*REQUIRED WORK*: Your answer should be the exact lines of the data below from the one containing "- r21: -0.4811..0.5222" through the one containing "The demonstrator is"; please include nothing else.

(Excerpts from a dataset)
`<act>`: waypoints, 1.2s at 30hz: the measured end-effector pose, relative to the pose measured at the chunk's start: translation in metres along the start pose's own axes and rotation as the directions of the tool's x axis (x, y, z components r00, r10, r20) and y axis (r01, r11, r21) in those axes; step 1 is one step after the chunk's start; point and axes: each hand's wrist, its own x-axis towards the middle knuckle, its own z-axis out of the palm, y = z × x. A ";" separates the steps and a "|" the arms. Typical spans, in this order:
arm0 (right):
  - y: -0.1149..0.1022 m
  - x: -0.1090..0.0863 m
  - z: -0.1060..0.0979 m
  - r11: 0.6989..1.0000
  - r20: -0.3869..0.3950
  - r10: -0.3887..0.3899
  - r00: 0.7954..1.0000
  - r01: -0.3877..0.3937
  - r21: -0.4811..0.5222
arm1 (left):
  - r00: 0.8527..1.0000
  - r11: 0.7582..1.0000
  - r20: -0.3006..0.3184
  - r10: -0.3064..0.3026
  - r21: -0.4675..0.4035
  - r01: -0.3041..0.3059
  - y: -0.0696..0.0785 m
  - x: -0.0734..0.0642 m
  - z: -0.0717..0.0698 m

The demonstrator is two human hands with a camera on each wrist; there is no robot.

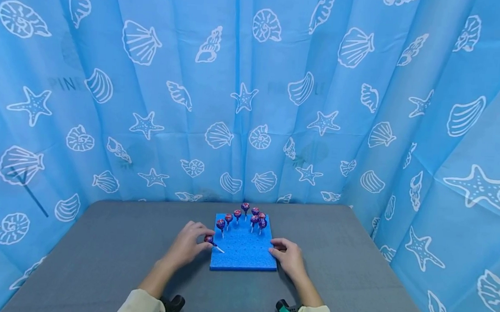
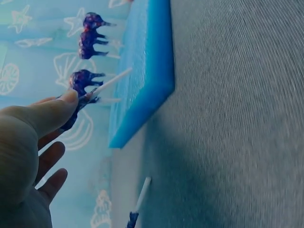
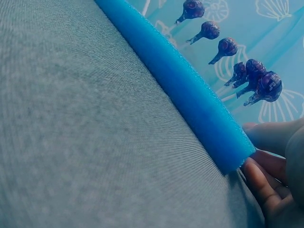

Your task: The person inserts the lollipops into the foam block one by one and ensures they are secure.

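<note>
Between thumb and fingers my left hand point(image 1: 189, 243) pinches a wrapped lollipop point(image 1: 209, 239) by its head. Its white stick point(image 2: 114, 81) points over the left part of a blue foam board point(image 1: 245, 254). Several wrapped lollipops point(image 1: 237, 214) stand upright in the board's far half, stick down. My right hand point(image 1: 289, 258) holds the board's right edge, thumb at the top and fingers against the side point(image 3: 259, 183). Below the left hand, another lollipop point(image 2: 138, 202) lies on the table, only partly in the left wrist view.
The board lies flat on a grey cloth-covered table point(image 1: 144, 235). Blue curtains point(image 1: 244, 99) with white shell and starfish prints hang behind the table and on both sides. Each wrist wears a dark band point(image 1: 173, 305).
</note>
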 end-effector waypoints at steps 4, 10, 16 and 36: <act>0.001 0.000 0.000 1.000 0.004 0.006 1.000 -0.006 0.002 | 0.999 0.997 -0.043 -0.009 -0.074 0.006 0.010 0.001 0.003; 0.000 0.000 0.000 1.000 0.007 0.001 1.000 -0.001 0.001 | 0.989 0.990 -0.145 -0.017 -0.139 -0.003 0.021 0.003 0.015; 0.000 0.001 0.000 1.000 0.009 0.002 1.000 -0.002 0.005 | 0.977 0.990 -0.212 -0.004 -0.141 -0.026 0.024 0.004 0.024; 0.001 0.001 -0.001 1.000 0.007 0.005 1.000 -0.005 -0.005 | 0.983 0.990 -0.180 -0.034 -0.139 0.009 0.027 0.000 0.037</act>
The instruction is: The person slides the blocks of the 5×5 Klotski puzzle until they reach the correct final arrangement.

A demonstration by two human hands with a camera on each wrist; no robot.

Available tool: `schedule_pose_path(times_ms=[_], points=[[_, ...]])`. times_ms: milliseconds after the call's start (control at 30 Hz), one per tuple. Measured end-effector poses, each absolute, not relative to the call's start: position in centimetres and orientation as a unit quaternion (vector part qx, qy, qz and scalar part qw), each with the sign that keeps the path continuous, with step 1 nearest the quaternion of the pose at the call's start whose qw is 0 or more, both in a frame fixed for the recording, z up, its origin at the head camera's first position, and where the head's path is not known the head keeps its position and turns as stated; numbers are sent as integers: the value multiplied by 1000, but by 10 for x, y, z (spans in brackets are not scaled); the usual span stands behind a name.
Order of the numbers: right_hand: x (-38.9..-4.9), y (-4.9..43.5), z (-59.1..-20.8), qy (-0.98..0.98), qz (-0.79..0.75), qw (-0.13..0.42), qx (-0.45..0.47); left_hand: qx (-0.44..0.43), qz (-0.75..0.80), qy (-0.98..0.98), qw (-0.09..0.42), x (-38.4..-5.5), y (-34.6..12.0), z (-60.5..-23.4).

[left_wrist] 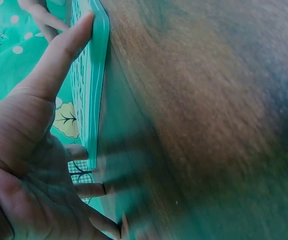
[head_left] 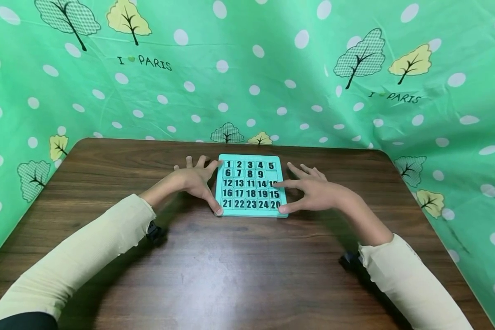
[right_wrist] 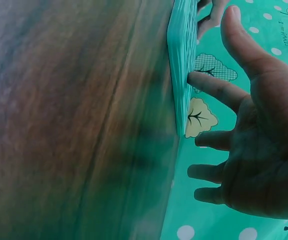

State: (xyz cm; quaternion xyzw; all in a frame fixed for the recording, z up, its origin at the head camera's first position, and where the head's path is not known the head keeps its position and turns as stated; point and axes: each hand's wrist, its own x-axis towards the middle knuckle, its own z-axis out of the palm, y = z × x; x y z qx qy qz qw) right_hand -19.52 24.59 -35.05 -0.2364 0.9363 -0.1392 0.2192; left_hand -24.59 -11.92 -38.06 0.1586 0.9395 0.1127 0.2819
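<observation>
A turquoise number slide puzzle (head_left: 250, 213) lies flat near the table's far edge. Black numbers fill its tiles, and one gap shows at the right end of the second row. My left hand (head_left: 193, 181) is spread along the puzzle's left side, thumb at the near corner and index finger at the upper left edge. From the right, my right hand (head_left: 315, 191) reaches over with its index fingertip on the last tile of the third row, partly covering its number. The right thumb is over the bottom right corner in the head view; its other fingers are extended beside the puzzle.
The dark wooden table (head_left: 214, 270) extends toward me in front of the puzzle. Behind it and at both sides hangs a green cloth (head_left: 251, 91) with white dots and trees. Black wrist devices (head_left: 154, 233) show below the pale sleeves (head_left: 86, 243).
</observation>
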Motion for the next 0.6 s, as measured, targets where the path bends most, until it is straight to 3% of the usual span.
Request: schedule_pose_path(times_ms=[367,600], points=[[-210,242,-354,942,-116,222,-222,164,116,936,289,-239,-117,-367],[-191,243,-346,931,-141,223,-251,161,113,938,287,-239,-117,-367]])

*TASK ANSWER*:
  - r21: -0.4811..0.5222
arm1 (left):
  - r00: 0.8527..1.0000
  - r11: 0.7582..1.0000
  - r20: -0.3006..0.3184
  - r10: -0.3064..0.3026
  - r21: -0.4675..0.4035
  - r01: -0.3041..0.3059
  - y: -0.0696..0.0785 m
  - x: -0.0734..0.0642 m
  - z: -0.0717..0.0698 m

The demonstrator is two human hands with a camera on each wrist; there is no robot.

No additional output is required.